🤖 AI Summary
This paper addresses the loss of structural information in pre-softmax query-key logits caused by softmax normalization in autoregressive Transformers. To tackle this, we propose RCStat—a Relative Contextualization-based token importance scoring framework. RCStat introduces a novel relative contextualization random variable and derives an efficiently computable upper bound for it, enabling adaptive key-value cache compression and high-fidelity attribution explanations without model retraining. By directly modeling raw query-key logits—rather than post-softmax attention weights—and integrating pre-softmax signal analysis with a dynamic thresholding mechanism, RCStat preserves fine-grained structural dependencies. Evaluated on question answering, summarization, and attribution tasks, RCStat achieves state-of-the-art performance: it significantly reduces cache size while maintaining near-lossless inference quality.
📝 Abstract
Prior work on input-token importance in auto-regressive transformers has relied on Softmax-normalized attention weights, which obscure the richer structure of pre-Softmax query-key logits.
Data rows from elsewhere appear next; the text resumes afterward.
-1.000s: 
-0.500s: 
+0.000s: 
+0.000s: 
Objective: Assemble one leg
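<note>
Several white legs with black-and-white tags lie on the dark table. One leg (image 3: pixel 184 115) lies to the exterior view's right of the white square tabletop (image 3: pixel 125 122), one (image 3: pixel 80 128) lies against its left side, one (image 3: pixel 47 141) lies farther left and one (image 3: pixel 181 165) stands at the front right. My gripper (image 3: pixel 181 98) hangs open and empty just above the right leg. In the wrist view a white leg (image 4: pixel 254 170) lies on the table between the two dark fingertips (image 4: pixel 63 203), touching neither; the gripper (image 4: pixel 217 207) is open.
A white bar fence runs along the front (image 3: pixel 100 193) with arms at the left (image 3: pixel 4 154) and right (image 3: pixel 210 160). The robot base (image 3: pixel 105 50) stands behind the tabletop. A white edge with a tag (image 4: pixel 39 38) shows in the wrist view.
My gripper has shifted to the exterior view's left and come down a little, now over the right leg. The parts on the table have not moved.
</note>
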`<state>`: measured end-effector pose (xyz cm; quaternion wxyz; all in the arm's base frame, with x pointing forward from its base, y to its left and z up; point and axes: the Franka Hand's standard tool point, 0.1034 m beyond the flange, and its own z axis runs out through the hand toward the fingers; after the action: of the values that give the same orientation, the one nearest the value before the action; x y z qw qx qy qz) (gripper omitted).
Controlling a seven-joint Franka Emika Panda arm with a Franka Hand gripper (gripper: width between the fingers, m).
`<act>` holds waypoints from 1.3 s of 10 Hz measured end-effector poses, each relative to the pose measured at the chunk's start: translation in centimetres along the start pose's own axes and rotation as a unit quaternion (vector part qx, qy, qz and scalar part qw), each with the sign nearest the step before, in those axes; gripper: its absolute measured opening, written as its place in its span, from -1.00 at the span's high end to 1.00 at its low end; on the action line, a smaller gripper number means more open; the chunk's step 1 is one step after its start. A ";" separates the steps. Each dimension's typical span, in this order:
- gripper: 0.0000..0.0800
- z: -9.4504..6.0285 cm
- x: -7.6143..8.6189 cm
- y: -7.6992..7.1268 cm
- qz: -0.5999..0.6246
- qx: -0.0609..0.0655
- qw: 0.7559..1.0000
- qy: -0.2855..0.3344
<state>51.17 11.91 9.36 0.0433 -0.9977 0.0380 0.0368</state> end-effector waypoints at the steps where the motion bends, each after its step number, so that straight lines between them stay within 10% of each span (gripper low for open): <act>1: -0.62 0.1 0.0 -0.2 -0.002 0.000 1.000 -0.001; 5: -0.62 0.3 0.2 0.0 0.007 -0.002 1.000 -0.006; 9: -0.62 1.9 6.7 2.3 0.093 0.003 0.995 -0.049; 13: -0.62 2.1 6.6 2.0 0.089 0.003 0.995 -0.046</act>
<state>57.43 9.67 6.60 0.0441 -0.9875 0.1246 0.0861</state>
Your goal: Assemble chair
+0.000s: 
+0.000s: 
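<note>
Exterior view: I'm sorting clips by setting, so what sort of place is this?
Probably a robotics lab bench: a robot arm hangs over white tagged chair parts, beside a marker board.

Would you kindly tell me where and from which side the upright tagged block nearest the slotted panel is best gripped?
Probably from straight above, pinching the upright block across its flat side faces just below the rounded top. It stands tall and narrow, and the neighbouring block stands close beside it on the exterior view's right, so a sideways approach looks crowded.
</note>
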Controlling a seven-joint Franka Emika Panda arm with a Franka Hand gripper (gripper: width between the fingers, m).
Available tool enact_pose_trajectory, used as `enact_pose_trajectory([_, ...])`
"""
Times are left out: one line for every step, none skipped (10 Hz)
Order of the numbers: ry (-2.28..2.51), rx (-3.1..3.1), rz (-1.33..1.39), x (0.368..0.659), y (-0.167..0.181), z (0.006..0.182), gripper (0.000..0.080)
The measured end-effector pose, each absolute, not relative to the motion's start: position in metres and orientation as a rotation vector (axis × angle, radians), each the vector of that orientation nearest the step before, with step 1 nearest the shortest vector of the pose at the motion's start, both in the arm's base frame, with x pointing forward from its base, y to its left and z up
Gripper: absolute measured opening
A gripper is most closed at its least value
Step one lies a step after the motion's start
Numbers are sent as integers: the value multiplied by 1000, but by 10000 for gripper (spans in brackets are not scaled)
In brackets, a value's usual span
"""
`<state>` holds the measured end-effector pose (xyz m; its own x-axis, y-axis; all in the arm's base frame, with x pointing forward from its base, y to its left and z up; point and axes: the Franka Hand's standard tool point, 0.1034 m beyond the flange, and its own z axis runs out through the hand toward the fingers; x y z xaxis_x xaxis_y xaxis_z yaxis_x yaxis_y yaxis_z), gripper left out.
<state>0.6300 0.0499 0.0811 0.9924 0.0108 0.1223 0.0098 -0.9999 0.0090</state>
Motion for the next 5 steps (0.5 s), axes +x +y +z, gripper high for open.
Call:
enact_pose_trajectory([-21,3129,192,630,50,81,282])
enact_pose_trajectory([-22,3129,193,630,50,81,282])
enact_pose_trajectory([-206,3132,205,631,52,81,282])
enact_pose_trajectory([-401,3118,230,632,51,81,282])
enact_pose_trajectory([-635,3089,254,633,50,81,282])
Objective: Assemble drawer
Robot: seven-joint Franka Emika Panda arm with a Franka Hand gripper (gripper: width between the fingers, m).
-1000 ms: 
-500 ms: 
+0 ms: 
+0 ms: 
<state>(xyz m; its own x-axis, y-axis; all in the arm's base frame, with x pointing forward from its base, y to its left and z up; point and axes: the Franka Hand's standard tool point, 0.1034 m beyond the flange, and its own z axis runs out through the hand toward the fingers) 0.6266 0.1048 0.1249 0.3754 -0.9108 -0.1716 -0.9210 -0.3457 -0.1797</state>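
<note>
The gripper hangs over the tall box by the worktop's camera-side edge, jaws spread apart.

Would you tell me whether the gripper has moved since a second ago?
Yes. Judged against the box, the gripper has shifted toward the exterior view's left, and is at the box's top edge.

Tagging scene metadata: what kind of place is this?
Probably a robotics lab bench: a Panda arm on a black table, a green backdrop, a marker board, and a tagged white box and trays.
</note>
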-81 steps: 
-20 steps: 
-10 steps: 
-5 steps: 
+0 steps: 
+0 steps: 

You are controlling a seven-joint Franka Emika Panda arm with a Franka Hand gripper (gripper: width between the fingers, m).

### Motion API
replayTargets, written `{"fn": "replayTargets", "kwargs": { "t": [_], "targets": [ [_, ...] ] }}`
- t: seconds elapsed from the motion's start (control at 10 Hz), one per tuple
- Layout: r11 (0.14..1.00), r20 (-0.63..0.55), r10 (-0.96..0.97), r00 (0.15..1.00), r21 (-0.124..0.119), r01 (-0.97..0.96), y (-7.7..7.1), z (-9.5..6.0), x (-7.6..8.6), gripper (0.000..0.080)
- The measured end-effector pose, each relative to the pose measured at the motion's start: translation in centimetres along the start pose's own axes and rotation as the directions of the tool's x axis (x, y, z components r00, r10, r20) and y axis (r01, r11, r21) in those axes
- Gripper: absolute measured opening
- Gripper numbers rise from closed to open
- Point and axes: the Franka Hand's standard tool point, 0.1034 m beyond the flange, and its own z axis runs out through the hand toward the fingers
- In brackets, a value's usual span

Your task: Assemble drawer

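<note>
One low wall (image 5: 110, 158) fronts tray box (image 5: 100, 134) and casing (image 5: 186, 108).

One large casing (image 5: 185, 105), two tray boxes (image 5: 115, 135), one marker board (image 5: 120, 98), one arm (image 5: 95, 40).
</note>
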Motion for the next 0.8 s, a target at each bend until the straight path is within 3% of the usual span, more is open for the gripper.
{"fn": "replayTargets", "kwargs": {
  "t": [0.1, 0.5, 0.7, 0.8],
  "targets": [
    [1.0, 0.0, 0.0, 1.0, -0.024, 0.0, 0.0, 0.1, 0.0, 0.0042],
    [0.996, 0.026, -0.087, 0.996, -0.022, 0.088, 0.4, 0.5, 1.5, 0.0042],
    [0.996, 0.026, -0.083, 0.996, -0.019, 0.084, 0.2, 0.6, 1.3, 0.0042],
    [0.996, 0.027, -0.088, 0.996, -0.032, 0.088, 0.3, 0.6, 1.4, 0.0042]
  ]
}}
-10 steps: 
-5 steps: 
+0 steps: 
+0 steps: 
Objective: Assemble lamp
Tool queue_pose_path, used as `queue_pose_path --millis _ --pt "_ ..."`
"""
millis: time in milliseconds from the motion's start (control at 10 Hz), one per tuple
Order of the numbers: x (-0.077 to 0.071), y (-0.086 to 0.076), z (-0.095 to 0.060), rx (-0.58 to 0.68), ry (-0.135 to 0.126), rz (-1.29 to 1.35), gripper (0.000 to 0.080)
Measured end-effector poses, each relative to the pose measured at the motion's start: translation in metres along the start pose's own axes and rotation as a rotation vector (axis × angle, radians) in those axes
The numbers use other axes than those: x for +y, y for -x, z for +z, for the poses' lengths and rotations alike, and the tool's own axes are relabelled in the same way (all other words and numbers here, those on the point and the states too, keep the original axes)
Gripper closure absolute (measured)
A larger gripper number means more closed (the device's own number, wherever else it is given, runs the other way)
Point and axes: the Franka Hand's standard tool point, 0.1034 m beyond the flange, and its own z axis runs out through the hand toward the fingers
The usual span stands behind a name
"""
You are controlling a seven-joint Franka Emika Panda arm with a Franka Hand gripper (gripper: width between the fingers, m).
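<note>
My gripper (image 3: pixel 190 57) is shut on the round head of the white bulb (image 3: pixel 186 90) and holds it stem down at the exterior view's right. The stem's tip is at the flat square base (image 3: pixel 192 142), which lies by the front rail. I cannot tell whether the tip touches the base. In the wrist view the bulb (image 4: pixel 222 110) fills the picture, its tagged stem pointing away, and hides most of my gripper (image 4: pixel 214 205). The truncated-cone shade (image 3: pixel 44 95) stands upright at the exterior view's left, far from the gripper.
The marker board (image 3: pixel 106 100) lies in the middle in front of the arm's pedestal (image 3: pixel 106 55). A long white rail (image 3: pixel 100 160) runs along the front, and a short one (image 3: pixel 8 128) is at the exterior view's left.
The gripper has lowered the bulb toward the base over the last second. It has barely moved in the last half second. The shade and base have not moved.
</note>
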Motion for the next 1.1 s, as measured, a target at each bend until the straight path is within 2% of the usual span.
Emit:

We introduce RCStat, a statistical framework that harnesses raw attention logits via Relative Contextualization (RC), a random variable measuring contextual alignment between token segments, and derive an efficient upper bound for RC. We demonstrate two applications: (i) Key-Value compression, where RC-based thresholds drive adaptive key-value eviction for substantial cache reduction with minimal quality loss; and (ii) Attribution, where RC yields higher-fidelity token-, sentence-, and chunk-level explanations than post-Softmax methods. Across question answering, summarization, and attribution benchmarks, RCStat achieves significant empirical gains, delivering state-of-the-art compression and attribution performance without any model retraining.